David Guilfoyle, a director at consulting M&E engineers DSSR which works with MTX adds: “Ventilation has become much more of an issue with the emergence of COVID-19, and it has reshaped the priorities for ventilation requirements. We work with MTX to ensure that the air handling provision is effective, bringing maximum benefit and enhancing the safety of patients and staff.”
DSSR designs central air handling for each modular unit produced by MTX according to how it will be used, the patient group and the internal configuration.
Mr Guilfoyle explains: “You have to walk in the shoes of the people who will be working in that building. If you simply follow the basic HTM guidance you are not walking in their shoes. HTM is a baseline, not a target “Without talking to the clinicians and the infection control team you cannot possibly design an air handling system that is fit for purpose. You must know the configuration of the beds and know how they are to be used. Then you can design the system around the clinical requirements, not simply pump air into the room. The configuration, positions of walls and corridors all influence the effectiveness of the air handling system.
“For example, people talk about 6 or 12 air changes per hour (ACH) ventilation rate in terms of volume, but that rate depends on the configuration.
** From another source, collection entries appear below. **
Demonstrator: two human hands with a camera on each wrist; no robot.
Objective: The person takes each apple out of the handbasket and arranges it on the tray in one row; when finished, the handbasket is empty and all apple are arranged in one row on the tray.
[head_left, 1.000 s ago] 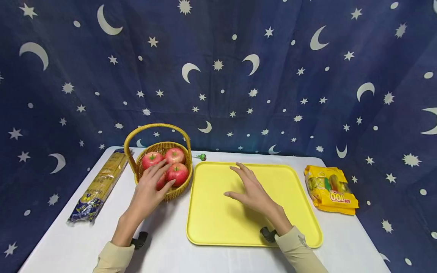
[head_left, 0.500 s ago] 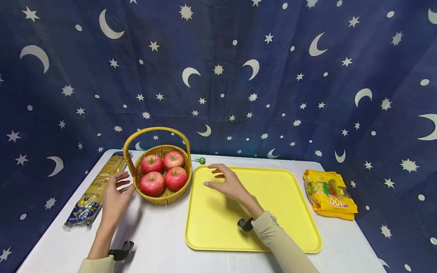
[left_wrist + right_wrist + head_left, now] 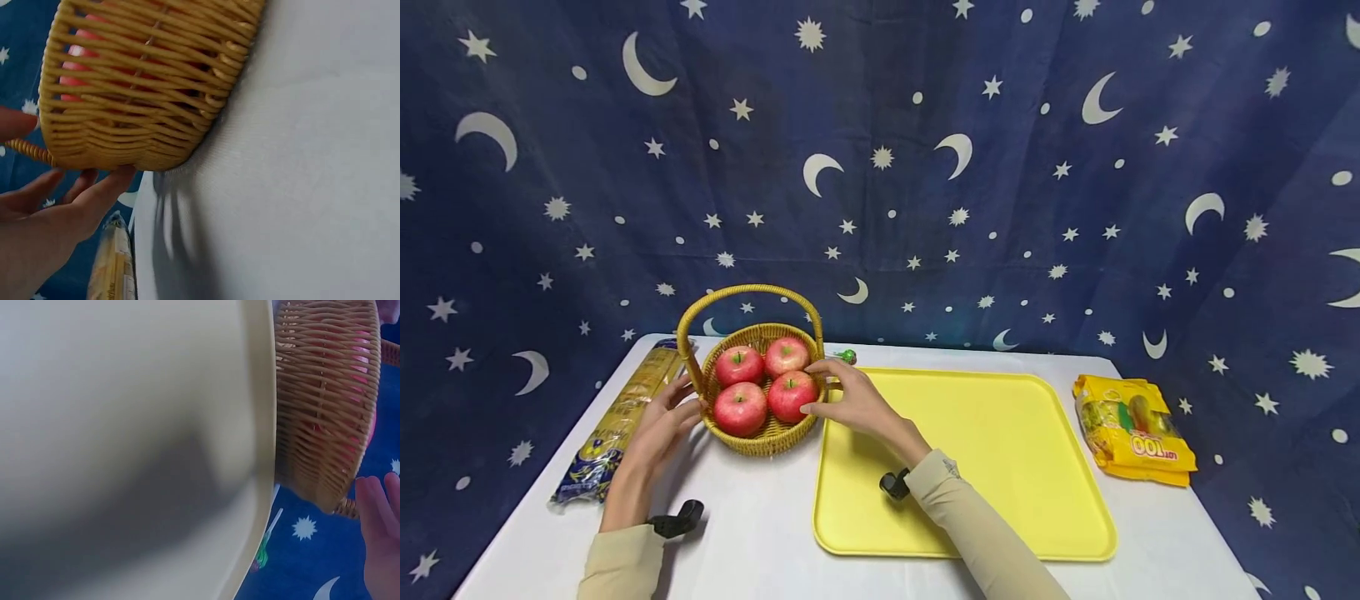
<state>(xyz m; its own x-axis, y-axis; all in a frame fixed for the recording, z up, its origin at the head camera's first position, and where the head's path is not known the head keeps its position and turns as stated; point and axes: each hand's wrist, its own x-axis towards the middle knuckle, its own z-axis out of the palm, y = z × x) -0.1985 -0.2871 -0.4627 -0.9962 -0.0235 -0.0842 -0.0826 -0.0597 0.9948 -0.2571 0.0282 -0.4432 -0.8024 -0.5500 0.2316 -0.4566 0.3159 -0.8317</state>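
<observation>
A wicker basket (image 3: 758,446) with a tall arched handle stands on the table's left half and holds several red apples (image 3: 741,409). My left hand (image 3: 655,433) is at its left side; in the left wrist view, fingertips (image 3: 119,181) touch the woven wall, with the thumb near the rim. My right hand (image 3: 859,406) reaches over the tray's left edge to the basket's right rim, thumb close to the front right apple. The right wrist view shows its fingers (image 3: 374,506) straight beside the handle's base; contact there is unclear.
A yellow tray (image 3: 970,467) lies right of the basket, close to it. A long pack of spaghetti (image 3: 625,412) lies at left. A yellow snack bag (image 3: 1135,429) lies at right. A green-wrapped lollipop (image 3: 847,357) sits behind the tray's left corner.
My left hand moved from over the apples to the basket's left side. My right hand went left from above the tray to the basket's right rim. The basket stays in place.
</observation>
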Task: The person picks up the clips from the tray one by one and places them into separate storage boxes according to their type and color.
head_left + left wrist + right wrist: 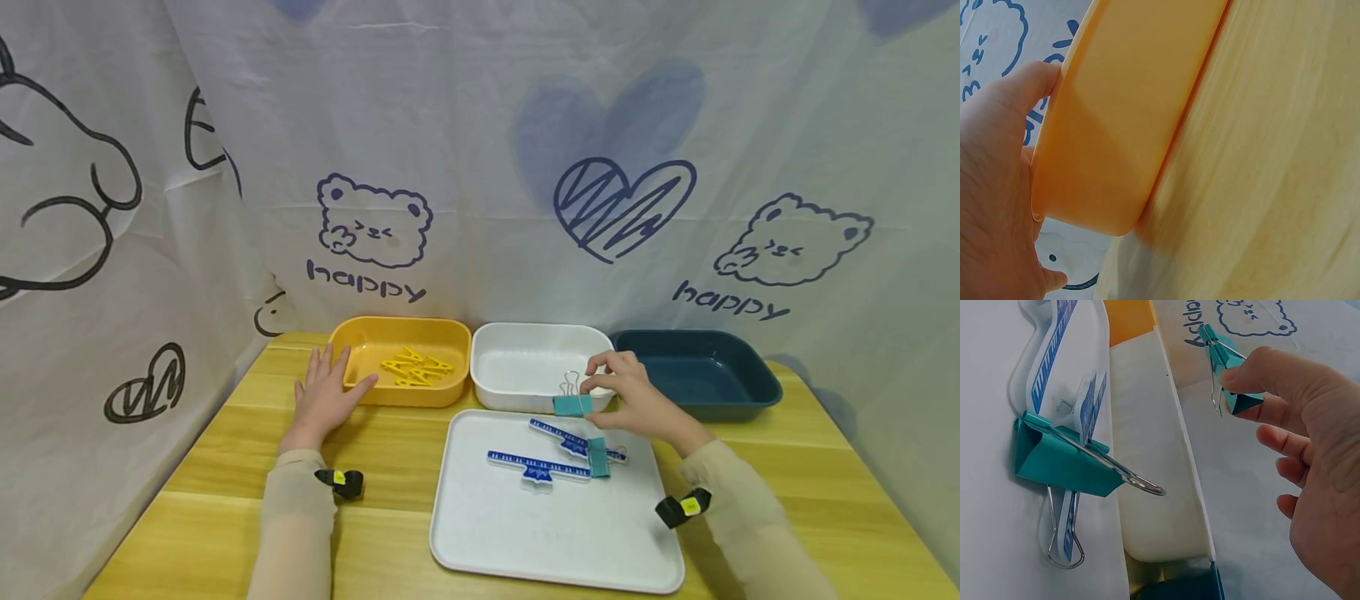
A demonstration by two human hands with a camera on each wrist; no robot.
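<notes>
My right hand (637, 400) pinches a teal binder clip (572, 406) between thumb and fingertips, over the front edge of the white bin (495, 400). In the right wrist view the held clip's wire handles stick out past the thumb. A second teal binder clip (598, 458) lies on the white tray (555, 542), overlapping one of two blue ruler-printed clips (537, 467). My left hand (322, 404) rests at the left front corner of the yellow bin (405, 398), fingers spread and thumb at the rim. Several yellow clothespins (416, 369) lie inside that bin.
A dark blue bin (697, 367) stands right of the white one, the three bins in a row along the back of the wooden table (382, 533). A printed cloth (480, 167) hangs right behind them. The tray is in front of the white bin.
</notes>
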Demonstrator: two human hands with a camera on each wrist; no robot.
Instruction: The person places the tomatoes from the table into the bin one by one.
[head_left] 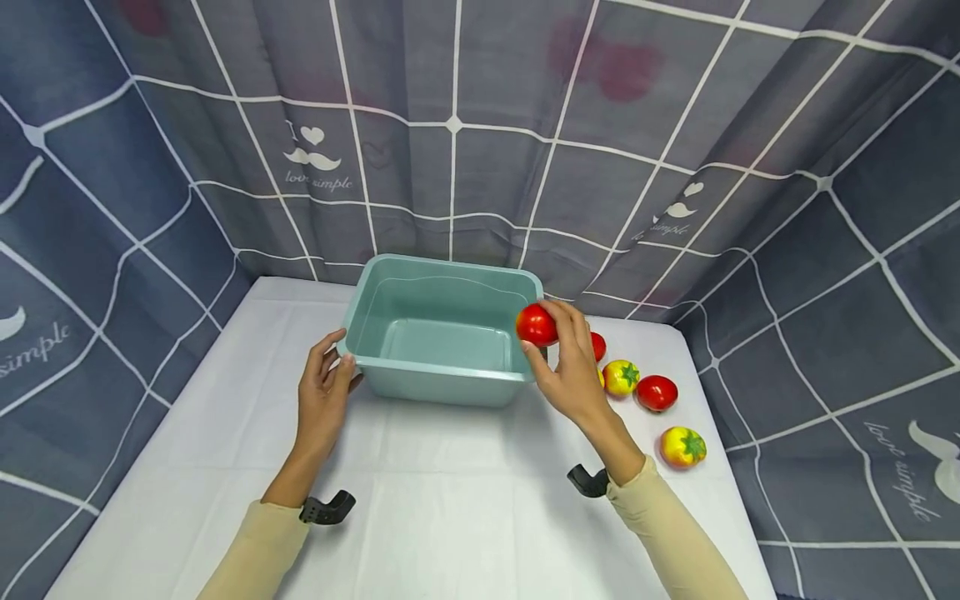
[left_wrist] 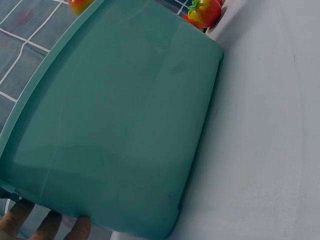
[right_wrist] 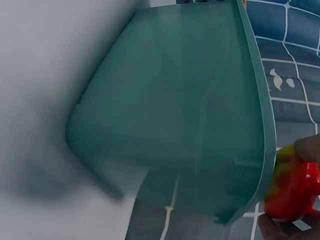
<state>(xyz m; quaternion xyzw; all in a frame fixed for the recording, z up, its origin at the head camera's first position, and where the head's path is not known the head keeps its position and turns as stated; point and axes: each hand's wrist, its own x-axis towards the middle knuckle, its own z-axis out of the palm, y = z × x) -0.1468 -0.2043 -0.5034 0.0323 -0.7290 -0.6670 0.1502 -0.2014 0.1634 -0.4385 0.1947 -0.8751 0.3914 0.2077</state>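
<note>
My right hand (head_left: 572, 367) pinches a shiny red tomato (head_left: 536, 325) over the right end of a pale green plastic bin (head_left: 431, 368). Yellow patches show on this tomato (right_wrist: 292, 187) in the right wrist view, where it hangs just beyond the rim. At the bin's left end my left hand (head_left: 324, 392) grips the rim, its thumb near the front corner. Its fingers (left_wrist: 47, 225) appear beneath the bin's end in the left wrist view. Inside, the bin's visible floor is bare.
Right of the bin lie several more tomatoes, among them a red one (head_left: 656, 393) and a yellow one with a green top (head_left: 682, 447). My right hand partly hides others. A white cloth (head_left: 442, 500) covers the table, and grey checked curtains (head_left: 420, 158) enclose it.
</note>
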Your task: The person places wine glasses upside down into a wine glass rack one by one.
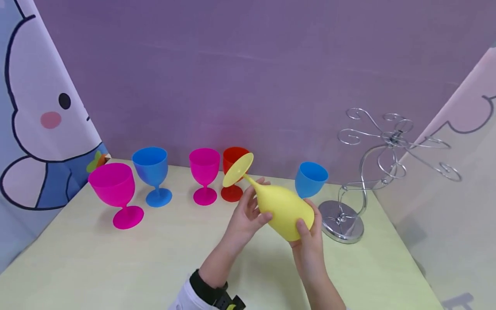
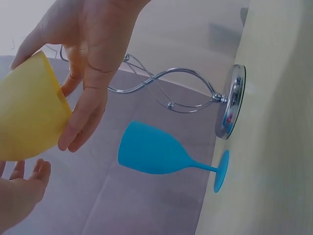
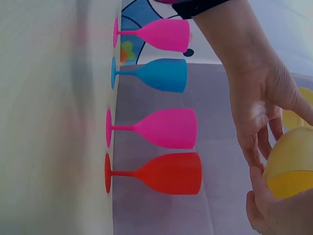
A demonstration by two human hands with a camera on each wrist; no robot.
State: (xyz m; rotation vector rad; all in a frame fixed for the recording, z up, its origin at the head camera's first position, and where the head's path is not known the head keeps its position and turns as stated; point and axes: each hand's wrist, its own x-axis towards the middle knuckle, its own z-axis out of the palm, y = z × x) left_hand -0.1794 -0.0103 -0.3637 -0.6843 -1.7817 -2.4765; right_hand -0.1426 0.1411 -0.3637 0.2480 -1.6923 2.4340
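Observation:
A yellow plastic goblet (image 1: 284, 211) is held up tilted, its round foot up to the left and its bowl slanting down to the right. My left hand (image 1: 245, 219) holds the bowl near the stem, thumb in front and fingers behind. Around the rim end, my right hand (image 1: 311, 243) grips with its thumb on the near side. The right wrist view shows the goblet's open mouth, with my right hand (image 3: 274, 208) at the rim. Behind my right hand stands a blue goblet (image 1: 310, 178), upright on the table; its stem is hidden in the head view.
On the left and middle of the table (image 1: 162, 258) stand two pink goblets (image 1: 112, 185), a blue goblet (image 1: 150, 165) and a red goblet (image 1: 231, 193). At right is a silver wire stand (image 1: 364, 172) with curled arms and a round base. A purple backdrop rises behind.

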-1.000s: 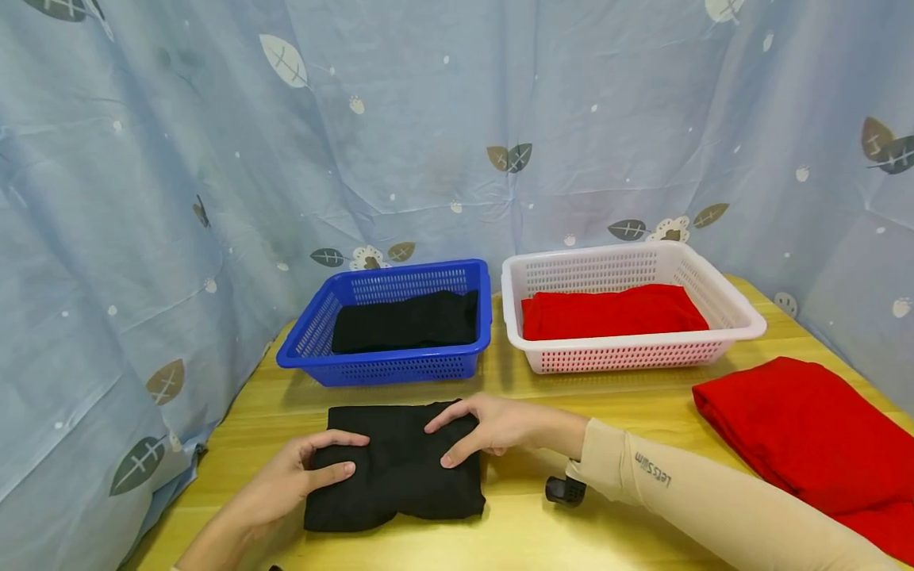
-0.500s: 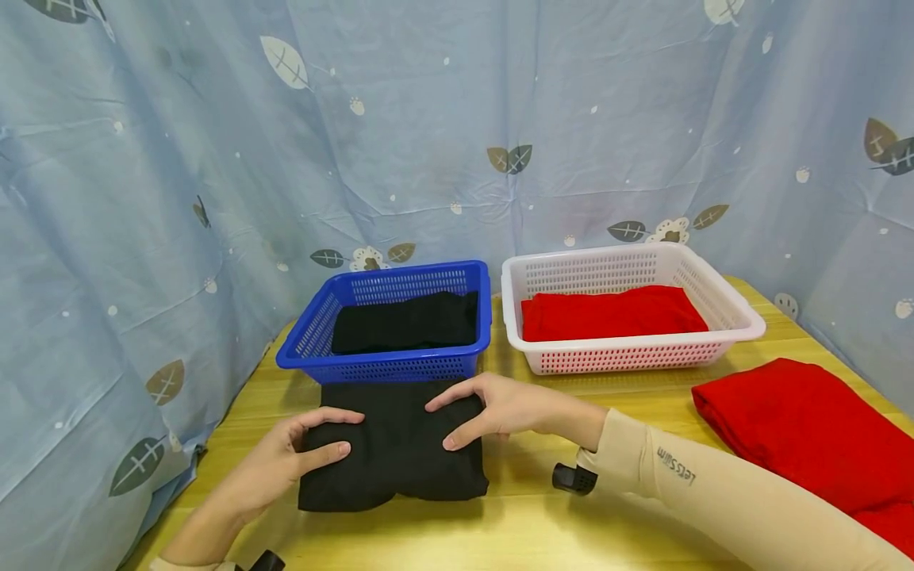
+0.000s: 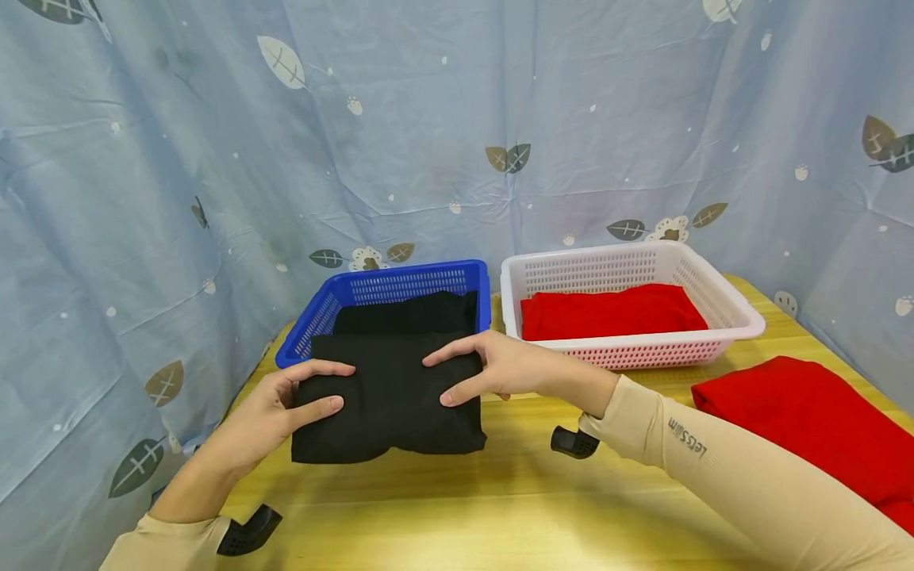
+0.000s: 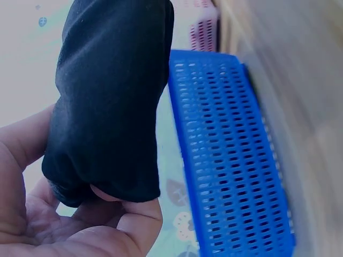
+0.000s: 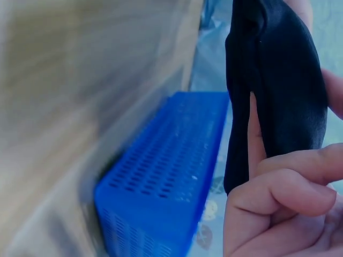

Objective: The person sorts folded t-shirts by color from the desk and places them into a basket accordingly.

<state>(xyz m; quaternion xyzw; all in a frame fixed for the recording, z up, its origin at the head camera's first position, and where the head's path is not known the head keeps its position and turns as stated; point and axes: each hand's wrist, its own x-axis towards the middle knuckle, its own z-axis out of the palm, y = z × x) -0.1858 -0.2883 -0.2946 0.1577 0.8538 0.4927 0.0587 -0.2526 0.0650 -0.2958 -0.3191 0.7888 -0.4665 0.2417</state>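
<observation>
Both hands hold a folded black garment (image 3: 393, 408), raised above the table in front of the blue basket (image 3: 410, 271). My left hand (image 3: 270, 406) grips its left edge and my right hand (image 3: 510, 369) its right edge, thumbs on the near face and other fingers partly hidden behind or below. The left wrist view shows fingers curled under the end of the garment (image 4: 110, 101). In the right wrist view, a finger runs between layers of the garment (image 5: 289, 91). Another folded black garment (image 3: 407, 313) lies in the basket, partly covered by the held one.
A white basket (image 3: 724, 333) stands right of the blue one, with a folded red garment (image 3: 610, 313) inside. More folded red cloth (image 3: 800, 416) lies at the table's right side. Behind everything hangs a light blue curtain (image 3: 421, 127) with leaf prints. The table (image 3: 400, 515) has a yellow wood-grain top.
Both hands have lifted the black garment off the table and carried it forward, so it now overlaps the blue basket's front. The baskets and red cloth have stayed put.
</observation>
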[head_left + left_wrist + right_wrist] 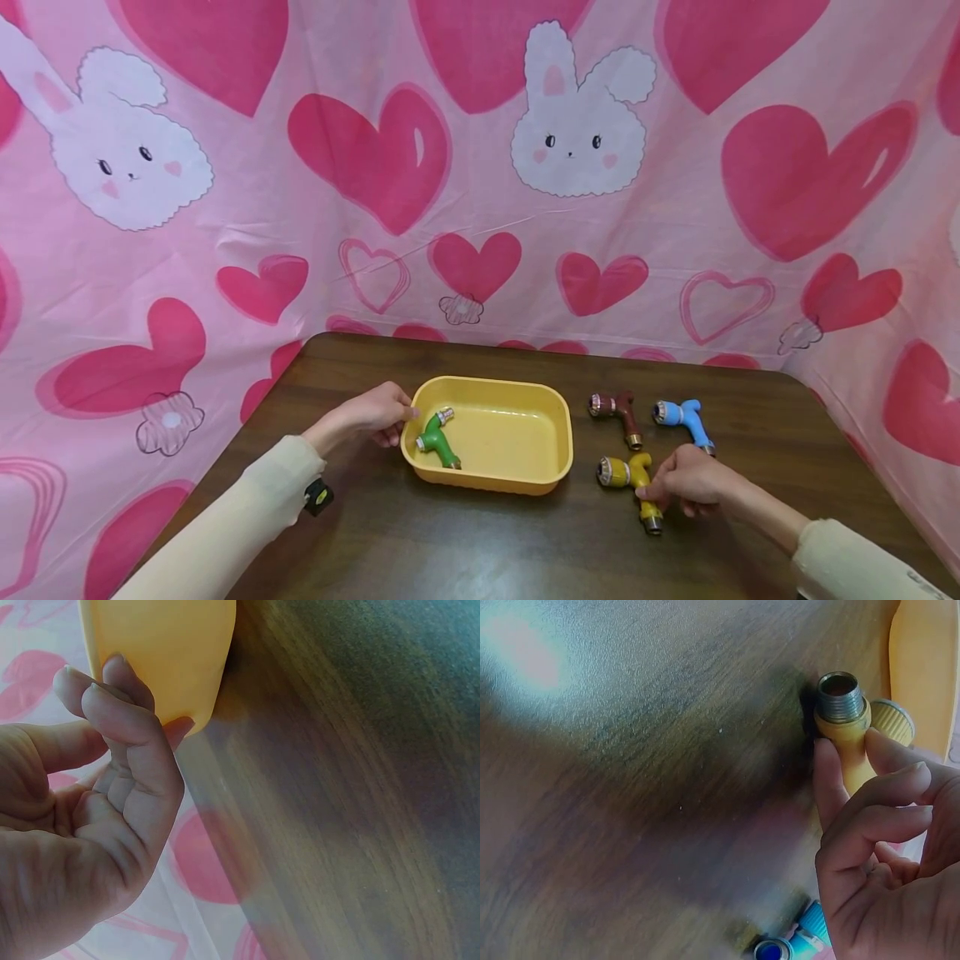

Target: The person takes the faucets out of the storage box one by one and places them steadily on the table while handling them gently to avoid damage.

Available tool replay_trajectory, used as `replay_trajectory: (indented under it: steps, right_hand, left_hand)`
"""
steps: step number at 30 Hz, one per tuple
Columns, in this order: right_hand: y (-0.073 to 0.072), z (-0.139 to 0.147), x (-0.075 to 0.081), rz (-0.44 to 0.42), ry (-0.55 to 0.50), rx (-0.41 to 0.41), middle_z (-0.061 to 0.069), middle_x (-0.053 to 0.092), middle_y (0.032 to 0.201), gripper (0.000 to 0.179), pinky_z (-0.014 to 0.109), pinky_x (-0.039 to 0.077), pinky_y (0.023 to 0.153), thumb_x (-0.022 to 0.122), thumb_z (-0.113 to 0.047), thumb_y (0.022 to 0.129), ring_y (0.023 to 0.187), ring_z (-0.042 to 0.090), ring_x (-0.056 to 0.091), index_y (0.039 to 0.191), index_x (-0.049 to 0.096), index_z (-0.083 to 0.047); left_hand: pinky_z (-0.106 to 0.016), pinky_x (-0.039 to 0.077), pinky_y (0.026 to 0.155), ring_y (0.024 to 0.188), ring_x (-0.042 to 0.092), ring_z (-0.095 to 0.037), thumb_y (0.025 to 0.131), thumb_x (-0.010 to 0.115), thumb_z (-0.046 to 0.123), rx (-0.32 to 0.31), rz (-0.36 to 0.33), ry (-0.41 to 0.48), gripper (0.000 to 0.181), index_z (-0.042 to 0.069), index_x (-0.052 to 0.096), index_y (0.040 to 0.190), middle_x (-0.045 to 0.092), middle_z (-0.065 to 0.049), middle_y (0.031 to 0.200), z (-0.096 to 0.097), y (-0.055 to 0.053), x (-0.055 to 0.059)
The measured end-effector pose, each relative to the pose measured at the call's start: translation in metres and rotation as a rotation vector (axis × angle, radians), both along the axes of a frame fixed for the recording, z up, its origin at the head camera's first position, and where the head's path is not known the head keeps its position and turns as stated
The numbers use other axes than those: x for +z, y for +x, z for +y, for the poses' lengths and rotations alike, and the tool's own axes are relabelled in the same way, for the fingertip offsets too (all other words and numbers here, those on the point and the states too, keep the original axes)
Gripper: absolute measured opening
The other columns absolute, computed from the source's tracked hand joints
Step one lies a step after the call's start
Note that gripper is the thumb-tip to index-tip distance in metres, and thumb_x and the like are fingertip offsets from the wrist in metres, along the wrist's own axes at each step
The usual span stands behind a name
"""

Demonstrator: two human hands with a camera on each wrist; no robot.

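Observation:
A yellow plastic tub stands on the table with a green tap lying at the left of its inside. At the tub's left rim is my left hand, gripping it with the thumb on the edge and curled fingers against the outer wall. My right hand pinches a yellow tap around its stem between thumb and forefinger. The tap's threaded metal end sticks out past the fingertips in the right wrist view. Behind it lie a dark red tap and a blue tap.
The dark wooden table carries everything. A pink cloth with hearts and rabbits hangs behind the table and along its sides. A black strap device sits at my left wrist.

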State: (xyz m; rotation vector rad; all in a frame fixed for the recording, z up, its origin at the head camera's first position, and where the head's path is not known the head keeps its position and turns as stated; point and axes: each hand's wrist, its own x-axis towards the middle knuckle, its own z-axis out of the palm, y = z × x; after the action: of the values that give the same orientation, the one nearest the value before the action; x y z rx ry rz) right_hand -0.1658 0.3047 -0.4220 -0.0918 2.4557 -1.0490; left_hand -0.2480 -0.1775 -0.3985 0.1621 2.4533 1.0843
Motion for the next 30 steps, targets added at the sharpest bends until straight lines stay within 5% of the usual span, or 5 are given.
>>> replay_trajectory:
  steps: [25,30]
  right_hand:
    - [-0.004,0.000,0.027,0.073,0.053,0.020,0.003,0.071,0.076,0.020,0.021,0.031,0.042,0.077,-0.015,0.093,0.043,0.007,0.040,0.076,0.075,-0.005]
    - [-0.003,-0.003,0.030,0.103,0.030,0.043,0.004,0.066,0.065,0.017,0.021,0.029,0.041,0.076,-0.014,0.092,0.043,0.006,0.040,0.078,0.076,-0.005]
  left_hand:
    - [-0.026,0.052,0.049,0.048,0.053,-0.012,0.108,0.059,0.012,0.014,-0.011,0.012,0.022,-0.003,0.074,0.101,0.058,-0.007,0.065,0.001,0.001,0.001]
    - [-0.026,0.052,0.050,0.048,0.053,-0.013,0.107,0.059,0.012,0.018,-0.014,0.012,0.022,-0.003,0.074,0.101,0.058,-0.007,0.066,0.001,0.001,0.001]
Previously one of the priorities for air exchange was mitigating the effects of medical gases that could affect staff. Now it is more about infection control – a priority that has gained momentum over the last year.
“Six ACH may be quite appropriate for one layout, but a different layout occupying the same floor space may require 12. It is a bespoke solution every time with MTX, and clients get the benefit of flexible M&E design by experts in their field who understand the needs of staff and patients.
“We must also take into account air dilution rates – which reduce the particulate content of the air – a vital tool in reducing airborne infection of a virus like COVID-19. In addition, clean-air pathways can be custom-designed according to the configuration of each individual modular building.
“If you want to capture the ‘bad air’ and vent it – then it all comes down to the pathways you create through the design of the system.”
Mr Hartley points out that factory-built units are too often simply mass-produced shells; they are not engineered for a specific purpose which may vary from one hospital site to the next.
“It is not one-size fits all. For example, people who deliver a building in just a few short weeks may be working hard to fulfil a need – but the building they produce may be a basic shell which could as easily be a schoolroom or an office. Modular buildings used for patient care should be specifically designed and engineered for healthcare use.”
“Taking into account the threat from COVID-19 it is apparent that more attention needs to be paid to ensuring mechanical ventilation is considered in every case when designing and creating modular buildings.”
DSSR has been involved as a technical expert in updating the HTM 03-01 memorandum to make it more fit for purpose in modern healthcare. The new version is currently being ratified for publication early in 2021.